Rabbit Subselective Angiography Stroke Model
To the Editor:
We congratulate Jahan et al1 on their description of a subselective angiographic rabbit stroke model using microcatheters. Their feasibility study is a good step toward a badly needed improved model of acute stroke, as we suggested in our previous work.2 We are eager to hear more of the many details that are necessary to put this model into routine use.
Based on our own angiographic experience in >300 rabbits, several questions must be answered relating to the mechanics of the technique and the applicability as a model of human stroke. The primary goal of this model is to mimic the human situation of ischemic stroke, usually an embolic event in fairly normal vessels, and create a reproducible stroke to compare interventions.
We agree that delivery of thrombin to cause fresh thrombosis of the terminal vessel may not be a good model of an individual human embolic clot causing stroke. The human embolus typically occludes a segment of vessel and may allow collaterals to preserve some flow distal to the obstruction. The extent of the thrombin clot in the rabbit model is unknown and may fill the entire vessel including some collaterals. The proportion of the all-important penumbra may therefore be reduced in this model. The ideal model would involve formed clot delivered to the proximal middle cerebral artery (MCA), a daunting task considering the tiny inner diameter of the 1.2F catheter.
Although angiographic success was shown, the reproducible volume of stroke needs to be fully delineated. Histological studies of the entire brain volume are required for this because of the long course of the MCA. A few histological sections are not adequate. The authors report taking histology at 2 hours, when the histological changes will still be evolving and may be poorly defined. A longer survival is necessary for clear results, and we routinely take specimens at 12 to 24 hours, along with using additional staining techniques. Triphenyltetrazolium (TTC) is more sensitive than H&E for stroke detection. Anatomic variations in the MCA also enter the picture because 29% of MCA are duplicated in rabbits and selection of only one of these will decrease the expected stroke volume.3
We have also found that arterial spasm is fairly common when working at the Circle of Willis, even with these tiny microcatheters. Spasm alone can cause strokes here, a confounding event if trying to produce a standard size stroke. This can severely limit the potential benefit gained from subselective catheterization. What was the author’s experience? We have also seen premature deaths at 2 to 4 hours after completely occluding the MCA with an embolus. Is that the reason such a short survival time was reported?
The cost of a microcatheter and special guidewire is especially high, adding over $600 to the procedure. Although we have been able to use one set on up to 3 rabbits, they are very fragile, and usually we are lucky to get 2 completed before compromising the catheter or wire. We have found that an inexpensive 3F catheter can be used to select the internal carotid many times before disposal is required. However, it cannot progress through the internal carotid to the MCA.
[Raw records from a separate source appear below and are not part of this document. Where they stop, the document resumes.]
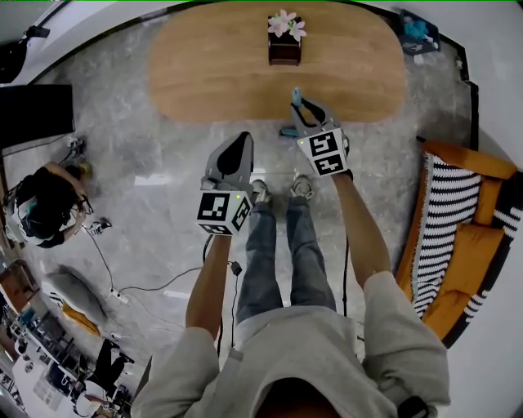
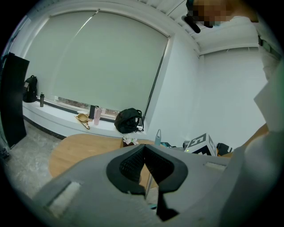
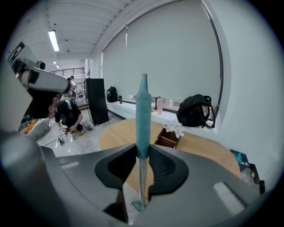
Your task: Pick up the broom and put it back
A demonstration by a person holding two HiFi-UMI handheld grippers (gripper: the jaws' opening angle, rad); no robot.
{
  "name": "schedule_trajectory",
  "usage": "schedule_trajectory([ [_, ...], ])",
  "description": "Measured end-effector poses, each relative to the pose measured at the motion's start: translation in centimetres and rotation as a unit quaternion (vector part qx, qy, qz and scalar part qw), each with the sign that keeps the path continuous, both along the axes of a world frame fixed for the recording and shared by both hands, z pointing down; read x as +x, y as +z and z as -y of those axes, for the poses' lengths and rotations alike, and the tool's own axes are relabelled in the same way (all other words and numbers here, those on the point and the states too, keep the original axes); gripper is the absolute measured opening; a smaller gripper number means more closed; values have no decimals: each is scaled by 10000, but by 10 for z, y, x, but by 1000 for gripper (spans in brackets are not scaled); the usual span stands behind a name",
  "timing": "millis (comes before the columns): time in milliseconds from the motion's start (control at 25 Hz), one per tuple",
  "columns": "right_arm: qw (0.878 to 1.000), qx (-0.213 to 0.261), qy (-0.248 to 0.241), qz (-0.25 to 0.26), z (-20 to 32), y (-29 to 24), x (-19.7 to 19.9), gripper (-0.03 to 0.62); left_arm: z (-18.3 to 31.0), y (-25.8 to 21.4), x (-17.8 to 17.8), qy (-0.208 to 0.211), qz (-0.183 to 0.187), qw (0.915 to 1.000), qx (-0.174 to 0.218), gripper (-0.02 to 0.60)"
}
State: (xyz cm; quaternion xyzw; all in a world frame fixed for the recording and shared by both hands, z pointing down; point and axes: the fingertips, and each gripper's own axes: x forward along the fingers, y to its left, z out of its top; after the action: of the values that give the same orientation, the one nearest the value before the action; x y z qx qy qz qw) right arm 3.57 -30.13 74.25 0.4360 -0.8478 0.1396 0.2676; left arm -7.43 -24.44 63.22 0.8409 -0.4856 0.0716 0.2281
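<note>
The broom [image 3: 143,111] has a slim teal grip that tapers to a rounded tip, a thin silvery shaft under it, and a small teal piece at the very bottom. It stands upright in the right claw [image 3: 143,148], whose dark ribbed pads are closed narrowly on the lower end of the teal grip. In the head view the broom [image 1: 296,96] rises just in front of the person's shoes, at the near edge of the oval wooden counter [image 1: 212,65]. Whether its foot touches the pale marble floor [image 1: 147,188] cannot be told. The left claw [image 2: 144,147] is held lower and to the side, tips together with nothing between them; the broom's shaft shows only beyond it. On the counter sits a dark wooden box [image 1: 284,51], open at the top, with white and pink flowers [image 1: 286,23] in it. The right gripper view shows the box from the side, flowers at its far end. Only the head view takes in the orange sofa [image 1: 470,237] with its striped cover. The gripper views alone show the window ledge with a black backpack [image 2: 128,120], and the left one adds a pink bottle [image 2: 97,116]. A crouching person [image 3: 69,116] appears in the head and right gripper views, well apart from the broom.
</note>
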Motion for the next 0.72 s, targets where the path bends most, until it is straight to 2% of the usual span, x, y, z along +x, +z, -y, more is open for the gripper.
schedule_trajectory([
  [240,10000,-18,-70,-10,-1,2,-5,161,1,0,-1,-21,-10,10000,-10,5],
  [720,9998,-58,-184,-66,-4,8,-17,183,3,4,-4,-57,-58,10000,-38,5],
])
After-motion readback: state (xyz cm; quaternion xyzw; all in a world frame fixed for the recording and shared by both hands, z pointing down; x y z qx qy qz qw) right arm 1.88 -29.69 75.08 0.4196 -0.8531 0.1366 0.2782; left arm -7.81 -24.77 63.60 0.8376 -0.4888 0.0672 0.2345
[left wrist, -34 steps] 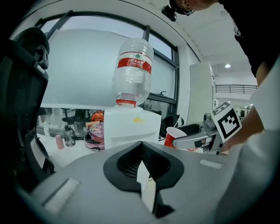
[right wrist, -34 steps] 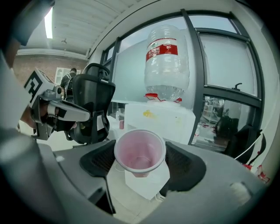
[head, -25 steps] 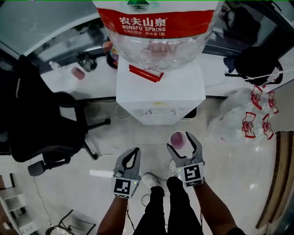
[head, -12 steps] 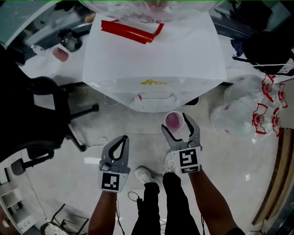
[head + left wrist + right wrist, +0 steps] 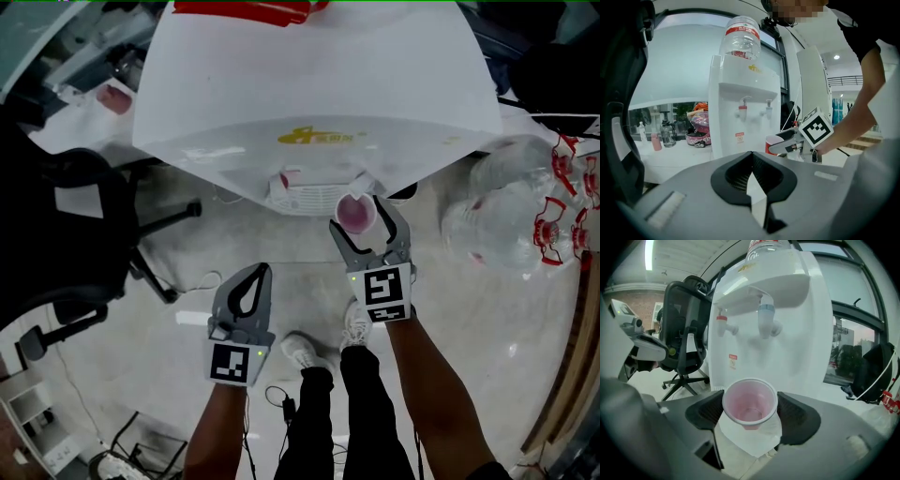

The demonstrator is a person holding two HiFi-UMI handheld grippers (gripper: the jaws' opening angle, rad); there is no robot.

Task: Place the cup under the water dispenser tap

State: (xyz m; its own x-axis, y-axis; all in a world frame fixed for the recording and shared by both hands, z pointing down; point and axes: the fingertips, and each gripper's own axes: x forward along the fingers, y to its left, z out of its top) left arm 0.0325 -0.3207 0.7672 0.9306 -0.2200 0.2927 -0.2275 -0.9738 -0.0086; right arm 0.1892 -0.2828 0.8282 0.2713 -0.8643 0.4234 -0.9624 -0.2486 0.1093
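Note:
A small pink-lined cup (image 5: pixel 355 212) is upright with my right gripper (image 5: pixel 361 218) shut on it, close in front of the white water dispenser (image 5: pixel 319 94). In the right gripper view the cup (image 5: pixel 749 403) sits between both pads, below and short of the red tap (image 5: pixel 723 322) and the blue tap (image 5: pixel 765 318). My left gripper (image 5: pixel 250 284) hangs lower left, shut and empty. From the left gripper view I see the dispenser (image 5: pixel 743 117), the cup (image 5: pixel 772 143) and the right gripper (image 5: pixel 786 140) off to the right.
A black office chair (image 5: pixel 56 234) stands left of the dispenser. Several clear jugs with red handles (image 5: pixel 525 216) lie on the floor at right. A desk with small items (image 5: pixel 103 94) runs behind. The person's legs and shoes (image 5: pixel 305 352) are below the grippers.
Both grippers have sunk and come nearer the dispenser. The cup, still held, went from open floor to right at the dispenser's front under the tap ledge.

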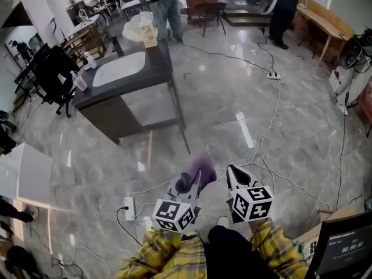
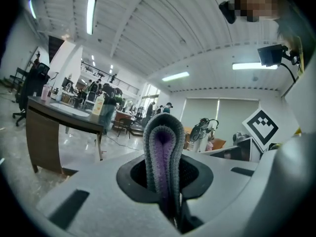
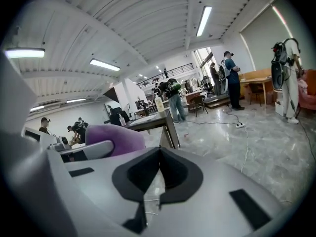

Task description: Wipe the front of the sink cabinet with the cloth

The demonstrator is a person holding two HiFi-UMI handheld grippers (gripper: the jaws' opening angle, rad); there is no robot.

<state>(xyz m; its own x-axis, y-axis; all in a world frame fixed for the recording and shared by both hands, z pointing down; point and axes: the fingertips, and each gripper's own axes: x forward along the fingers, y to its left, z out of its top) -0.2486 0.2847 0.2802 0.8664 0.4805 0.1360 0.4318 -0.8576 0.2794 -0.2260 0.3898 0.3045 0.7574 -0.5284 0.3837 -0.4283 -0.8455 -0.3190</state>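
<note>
Jaws on my left gripper (image 1: 187,185) are pinching the folded purple-and-grey cloth (image 2: 163,152), so its fold is sticking out as a wiping pad. My right gripper (image 3: 157,157) is carrying nothing, jaws pressed together. I am holding both well apart from the sink cabinet (image 1: 110,118), probably not yet wiping its front.

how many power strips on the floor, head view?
2. Near power strip lies lower left, close to the person; far power strip lies right of the sink cabinet. Others may be hidden.

Right claw (image 3: 160,148) closed, empty; purple cloth (image 3: 116,138) at left, sink cabinet (image 3: 147,119) beyond.
</note>
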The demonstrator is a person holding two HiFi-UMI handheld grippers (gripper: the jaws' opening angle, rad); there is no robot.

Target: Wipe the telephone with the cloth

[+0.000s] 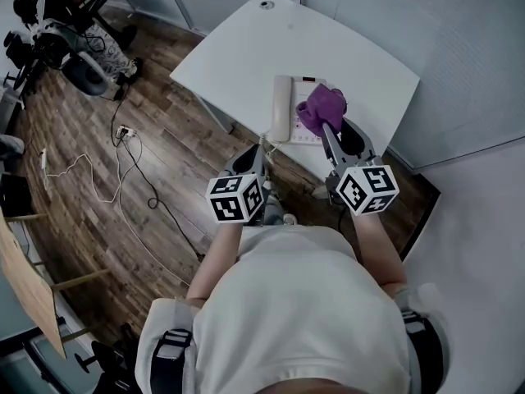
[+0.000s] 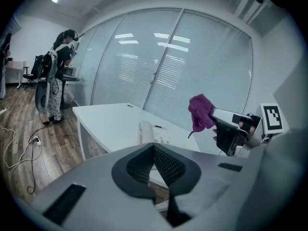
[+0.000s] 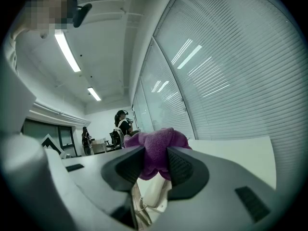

We are most anxious to see subsequent reports from this group on the further development and refinement of the technique. A replacement for the failed mouse model is urgently needed.4 This shows great promise.
Sources of Funding
W.C.C. is supported in part by NIH/NHLBI (R01 HL082481-03).
Jahan R, Stewart D, Vinters HV, Yong W, Vinuela F, Vandeberg P, Marder VJ. Middle cerebral artery occlusion in the rabbit using selective angiography. Stroke. 2008; 39: 1613–1615.
Caldwell CB, Flores R, Lowery J, Culp WC. Angiographic variations in the Circle of Willis in the New Zealand white rabbit. J Vasc Interv Radiol. 2008; 19: S29.Abstract.
Donnan GA. The 2007 Feinberg Lecture. A new road map for neuroprotection. Stroke. 2008; 39: 242–248.